» **Required work**
Your answer must be an exact copy of the data, without any pictures.

» **Provided data**
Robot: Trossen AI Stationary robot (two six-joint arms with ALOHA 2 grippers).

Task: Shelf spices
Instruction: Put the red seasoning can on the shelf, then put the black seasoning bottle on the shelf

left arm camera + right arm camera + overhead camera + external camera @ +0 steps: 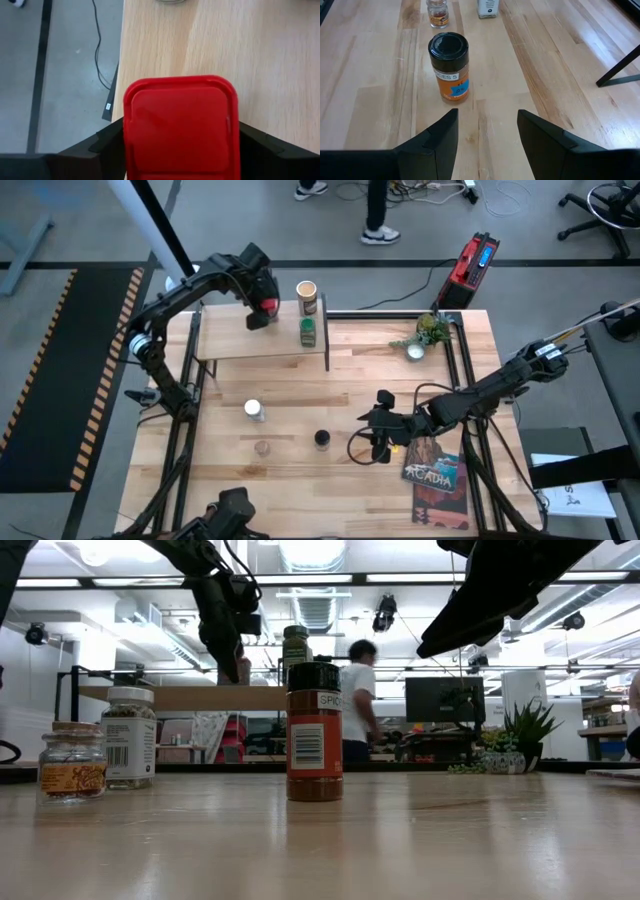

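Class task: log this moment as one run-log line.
left gripper: shut on red tin, over shelf | right gripper: open, facing dark-capped jar

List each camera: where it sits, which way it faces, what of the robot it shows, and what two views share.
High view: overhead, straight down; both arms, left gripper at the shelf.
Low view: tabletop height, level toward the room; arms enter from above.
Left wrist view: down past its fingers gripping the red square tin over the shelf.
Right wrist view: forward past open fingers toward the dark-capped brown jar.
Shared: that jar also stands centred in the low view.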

» **Task response**
Robot: Trossen AI Stationary robot (two six-joint arms with ALOHA 2 grippers).

Task: Shelf spices
Instruction: Put the red seasoning can on the shelf, then put the black seasoning bottle on the shelf

left arm camera + right arm camera + overhead camera + external camera @ +0 steps: 

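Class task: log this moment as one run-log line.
left gripper: shut on red tin, over shelf | right gripper: open, facing dark-capped jar

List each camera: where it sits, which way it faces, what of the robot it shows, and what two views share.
High view: overhead, straight down; both arms, left gripper at the shelf.
Low view: tabletop height, level toward the room; arms enter from above.
Left wrist view: down past its fingers gripping the red square tin over the shelf.
Right wrist view: forward past open fingers toward the dark-capped brown jar.
Shared: that jar also stands centred in the low view.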

No more output is needed for this exercise.